Task details ▸ Exactly as written, copy the lines that run from the start of the data below to the line containing "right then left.", both ends included.

Input data ▸
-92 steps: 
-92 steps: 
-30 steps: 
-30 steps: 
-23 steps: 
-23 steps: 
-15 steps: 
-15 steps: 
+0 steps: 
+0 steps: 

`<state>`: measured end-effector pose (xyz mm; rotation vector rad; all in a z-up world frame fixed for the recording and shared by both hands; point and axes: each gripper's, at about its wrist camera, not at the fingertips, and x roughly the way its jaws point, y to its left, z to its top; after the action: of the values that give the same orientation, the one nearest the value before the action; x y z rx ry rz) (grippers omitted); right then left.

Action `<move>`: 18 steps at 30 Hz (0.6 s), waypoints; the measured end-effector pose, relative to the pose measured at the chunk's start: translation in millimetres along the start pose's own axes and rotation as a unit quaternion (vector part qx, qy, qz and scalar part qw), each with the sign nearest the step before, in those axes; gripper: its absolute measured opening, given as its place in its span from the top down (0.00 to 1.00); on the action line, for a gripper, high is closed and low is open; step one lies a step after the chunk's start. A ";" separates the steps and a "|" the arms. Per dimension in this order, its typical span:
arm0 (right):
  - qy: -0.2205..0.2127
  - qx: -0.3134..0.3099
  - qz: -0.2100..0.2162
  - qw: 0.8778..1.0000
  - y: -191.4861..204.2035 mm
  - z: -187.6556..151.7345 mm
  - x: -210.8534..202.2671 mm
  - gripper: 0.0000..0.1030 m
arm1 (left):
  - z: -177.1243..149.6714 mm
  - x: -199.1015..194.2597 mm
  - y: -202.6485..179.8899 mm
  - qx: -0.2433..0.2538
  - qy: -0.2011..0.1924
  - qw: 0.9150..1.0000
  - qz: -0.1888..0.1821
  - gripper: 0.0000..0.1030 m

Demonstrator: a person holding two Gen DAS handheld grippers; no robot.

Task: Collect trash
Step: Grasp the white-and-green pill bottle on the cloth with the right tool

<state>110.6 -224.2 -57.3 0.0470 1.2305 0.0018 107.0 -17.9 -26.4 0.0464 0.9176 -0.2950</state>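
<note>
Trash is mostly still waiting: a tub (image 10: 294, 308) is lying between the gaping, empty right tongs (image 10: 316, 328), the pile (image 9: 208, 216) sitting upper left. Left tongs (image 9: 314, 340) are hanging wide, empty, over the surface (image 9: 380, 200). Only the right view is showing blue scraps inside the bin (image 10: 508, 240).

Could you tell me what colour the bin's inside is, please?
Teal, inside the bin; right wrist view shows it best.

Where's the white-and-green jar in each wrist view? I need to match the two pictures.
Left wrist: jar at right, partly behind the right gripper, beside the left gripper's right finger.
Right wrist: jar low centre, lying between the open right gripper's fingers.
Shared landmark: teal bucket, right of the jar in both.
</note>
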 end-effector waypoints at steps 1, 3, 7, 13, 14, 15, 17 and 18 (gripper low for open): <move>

Response to this exercise ▸
-92 steps: 
-92 steps: 
-30 steps: 
-30 steps: 
-23 steps: 
-23 steps: 
-15 steps: 
-15 steps: 
+0 steps: 
+0 steps: 

`<state>`: measured end-effector pose (xyz mm; rotation vector rad; all in a z-up world frame fixed for the recording and shared by both hands; point and axes: each gripper's, at about its wrist camera, not at the fingertips, and x roughly the way its jaws point, y to its left, z to its top; after the action: of the values that give the same orientation, the one nearest the value before the action; x y z rx ry rz) (grippers omitted); right then left.

Nothing further is needed to complete the exercise.